- What this task involves:
Only the images are to be dropped; the records themselves must be repeated exactly.

- Entries provided:
──────
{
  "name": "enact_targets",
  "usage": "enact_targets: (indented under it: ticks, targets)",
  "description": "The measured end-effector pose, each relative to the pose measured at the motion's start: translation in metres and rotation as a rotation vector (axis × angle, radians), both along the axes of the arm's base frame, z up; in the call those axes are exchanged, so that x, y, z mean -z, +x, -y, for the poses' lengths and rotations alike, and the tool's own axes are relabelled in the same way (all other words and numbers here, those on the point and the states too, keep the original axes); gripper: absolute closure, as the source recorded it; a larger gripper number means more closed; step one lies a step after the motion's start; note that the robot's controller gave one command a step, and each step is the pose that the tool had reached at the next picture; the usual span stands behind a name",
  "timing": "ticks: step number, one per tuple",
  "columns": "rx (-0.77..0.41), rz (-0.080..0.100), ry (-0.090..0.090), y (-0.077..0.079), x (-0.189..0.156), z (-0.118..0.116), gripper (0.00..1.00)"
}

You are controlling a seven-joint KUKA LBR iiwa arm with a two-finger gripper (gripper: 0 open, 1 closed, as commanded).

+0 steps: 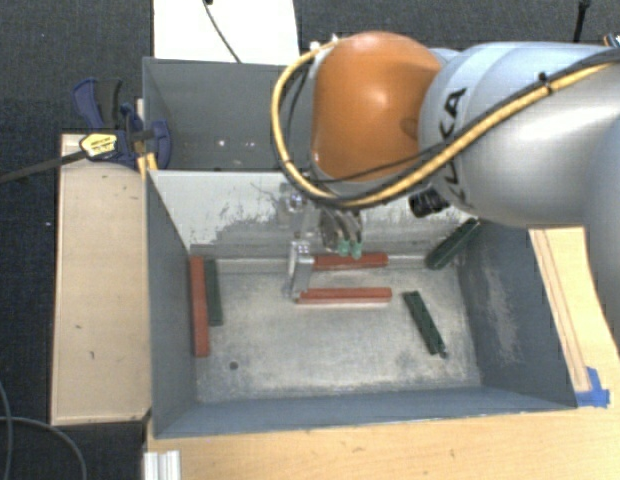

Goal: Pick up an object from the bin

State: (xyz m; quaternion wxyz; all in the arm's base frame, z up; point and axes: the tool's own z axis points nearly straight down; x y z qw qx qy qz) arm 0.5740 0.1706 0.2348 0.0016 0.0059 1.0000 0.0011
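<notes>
My gripper hangs under the orange cover, low over the back middle of the bin floor. Its fingers stand apart, open, with nothing gripped between them. A red stick lies crosswise by the right finger, its left end hidden behind the gripper. A second red stick lies parallel just in front of it, and its left end is close to the tip of the left finger.
A dark green stick lies on the floor to the right. Another dark green one leans at the right wall. Along the left wall lie a long red stick and a dark green stick.
</notes>
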Motion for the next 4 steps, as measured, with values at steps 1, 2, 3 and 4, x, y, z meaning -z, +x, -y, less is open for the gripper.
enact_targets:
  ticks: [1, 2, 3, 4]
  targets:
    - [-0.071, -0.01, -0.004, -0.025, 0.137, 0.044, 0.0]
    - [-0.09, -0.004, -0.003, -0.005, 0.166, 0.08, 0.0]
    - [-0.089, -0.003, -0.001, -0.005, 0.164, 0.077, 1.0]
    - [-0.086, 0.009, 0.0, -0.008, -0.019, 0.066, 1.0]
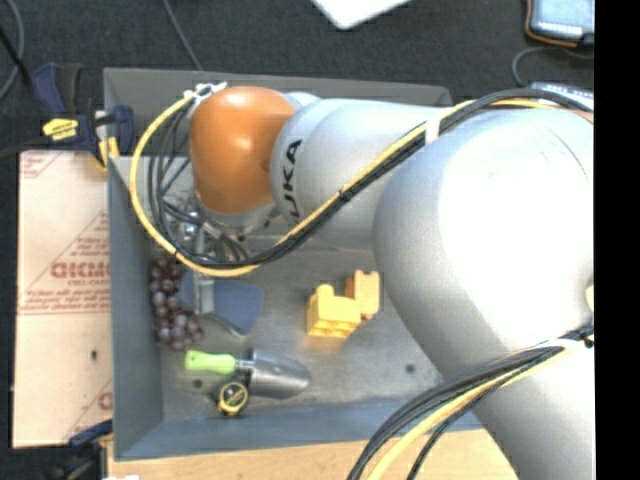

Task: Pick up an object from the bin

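Camera view.

Arm (480,228): reaches in from right, covers upper and right part of bin (135,368). Orange cover (235,148) at wrist, over bin's upper left. Black and yellow cables (150,158) looped round cover on its left and lower sides.

Gripper (203,240): sits under cover, near left wall, mostly hidden by cover and cables. Open or closed: cannot tell.

Grapes (168,303): dark purple bunch, lies against left wall, directly below gripper in view and nearest to it.

Blue piece (238,306): flat, grey-blue, just right of grapes, also close under gripper. Contact between gripper and either thing: cannot tell.

Yellow block (340,308): stepped shape, rests mid-floor, right of blue piece and apart from it, close to arm's lower edge.

Trowel (250,368): green handle to left, grey metal blade to right, lies flat near front wall, below blue piece.

Ring (232,398): small, yellow and black, just below trowel where handle meets blade. Touching or merely beside: cannot tell.
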`<state>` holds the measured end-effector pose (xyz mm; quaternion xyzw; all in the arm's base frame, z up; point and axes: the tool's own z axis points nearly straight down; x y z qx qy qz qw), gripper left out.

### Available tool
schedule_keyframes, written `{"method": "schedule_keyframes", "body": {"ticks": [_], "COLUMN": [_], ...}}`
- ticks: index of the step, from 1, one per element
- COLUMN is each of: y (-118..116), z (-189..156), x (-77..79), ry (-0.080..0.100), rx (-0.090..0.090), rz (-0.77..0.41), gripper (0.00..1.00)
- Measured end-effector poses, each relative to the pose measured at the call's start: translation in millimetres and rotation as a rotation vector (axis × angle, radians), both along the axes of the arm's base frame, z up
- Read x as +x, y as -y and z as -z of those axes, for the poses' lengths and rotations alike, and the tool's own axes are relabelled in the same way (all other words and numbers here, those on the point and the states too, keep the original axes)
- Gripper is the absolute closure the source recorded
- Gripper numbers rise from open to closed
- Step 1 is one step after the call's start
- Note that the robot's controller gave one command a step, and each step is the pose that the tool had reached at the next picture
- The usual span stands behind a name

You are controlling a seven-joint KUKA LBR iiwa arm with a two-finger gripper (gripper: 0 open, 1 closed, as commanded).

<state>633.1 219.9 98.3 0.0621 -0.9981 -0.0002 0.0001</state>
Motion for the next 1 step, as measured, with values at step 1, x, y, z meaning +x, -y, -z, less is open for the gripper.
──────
- Output of the exercise:
{
  "name": "enact_targets",
  "usage": "enact_targets: (indented under it: ticks, targets)",
  "description": "The measured end-effector pose, each relative to the pose measured at the motion's start: translation in metres and rotation as a rotation vector (axis × angle, radians), both along the axes of the arm's base frame, z up; in the call those axes are exchanged, so that x, y, z mean -z, +x, -y, for the poses' lengths and rotations alike, and the tool's own axes are relabelled in the same way (all other words and numbers here, those on the point and the states too, keep the original axes); gripper: absolute closure, as the source recorded it; a larger gripper number means more closed; step one lies a step after the motion's start; note that the robot's controller gave one command a step, and each step is the pose that the tool had reached at the next picture; the usual span stands behind a name",
  "timing": "ticks: step number, one per tuple",
  "columns": "rx (-0.77..0.41), rz (-0.080..0.100), ry (-0.090..0.090), y (-0.077..0.079), x (-0.189..0.156), z (-0.118..0.116), gripper (0.00..1.00)"
}

You are controlling a seven-joint KUKA LBR iiwa arm with a two-finger gripper (gripper: 0 open, 1 closed, as commanded).

+0 steps: 

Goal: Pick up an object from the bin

State: (xyz m; quaternion wxyz; all in the arm's base frame, z up; point and axes: the tool's own z axis points nearly straight down; x y z qw qx qy qz) arm 0.5740 0.1706 0.2348 0.0016 0.0059 1.0000 0.0011
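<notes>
My gripper hangs under the orange cover, low over the back middle of the bin floor. Its fingers stand apart, open, with nothing gripped between them. A red stick lies crosswise by the right finger, its left end hidden behind the gripper. A second red stick lies parallel just in front of it, and its left end is close to the tip of the left finger.
A dark green stick lies on the floor to the right. Another dark green one leans at the right wall. Along the left wall lie a long red stick and a dark green stick.
</notes>
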Motion for the next 4 steps, as measured, with values at steps 1, 2, 3 and 4, x, y, z meaning -z, +x, -y, less is open for the gripper.
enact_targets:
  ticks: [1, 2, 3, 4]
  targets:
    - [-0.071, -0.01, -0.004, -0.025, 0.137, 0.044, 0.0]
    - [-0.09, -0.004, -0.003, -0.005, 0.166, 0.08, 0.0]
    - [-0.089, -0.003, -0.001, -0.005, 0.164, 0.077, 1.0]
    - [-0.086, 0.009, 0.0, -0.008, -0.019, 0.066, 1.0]

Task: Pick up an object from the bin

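Camera view.

Arm (480,228): reaches in from right, covers upper and right part of bin (135,368). Orange cover (235,148) at wrist, over bin's upper left. Black and yellow cables (150,158) looped round cover on its left and lower sides.

Gripper (203,240): sits under cover, near left wall, mostly hidden by cover and cables. Open or closed: cannot tell.

Grapes (168,303): dark purple bunch, lies against left wall, directly below gripper in view and nearest to it.

Blue piece (238,306): flat, grey-blue, just right of grapes, also close under gripper. Contact between gripper and either thing: cannot tell.

Yellow block (340,308): stepped shape, rests mid-floor, right of blue piece and apart from it, close to arm's lower edge.

Trowel (250,368): green handle to left, grey metal blade to right, lies flat near front wall, below blue piece.

Ring (232,398): small, yellow and black, just below trowel where handle meets blade. Touching or merely beside: cannot tell.
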`<state>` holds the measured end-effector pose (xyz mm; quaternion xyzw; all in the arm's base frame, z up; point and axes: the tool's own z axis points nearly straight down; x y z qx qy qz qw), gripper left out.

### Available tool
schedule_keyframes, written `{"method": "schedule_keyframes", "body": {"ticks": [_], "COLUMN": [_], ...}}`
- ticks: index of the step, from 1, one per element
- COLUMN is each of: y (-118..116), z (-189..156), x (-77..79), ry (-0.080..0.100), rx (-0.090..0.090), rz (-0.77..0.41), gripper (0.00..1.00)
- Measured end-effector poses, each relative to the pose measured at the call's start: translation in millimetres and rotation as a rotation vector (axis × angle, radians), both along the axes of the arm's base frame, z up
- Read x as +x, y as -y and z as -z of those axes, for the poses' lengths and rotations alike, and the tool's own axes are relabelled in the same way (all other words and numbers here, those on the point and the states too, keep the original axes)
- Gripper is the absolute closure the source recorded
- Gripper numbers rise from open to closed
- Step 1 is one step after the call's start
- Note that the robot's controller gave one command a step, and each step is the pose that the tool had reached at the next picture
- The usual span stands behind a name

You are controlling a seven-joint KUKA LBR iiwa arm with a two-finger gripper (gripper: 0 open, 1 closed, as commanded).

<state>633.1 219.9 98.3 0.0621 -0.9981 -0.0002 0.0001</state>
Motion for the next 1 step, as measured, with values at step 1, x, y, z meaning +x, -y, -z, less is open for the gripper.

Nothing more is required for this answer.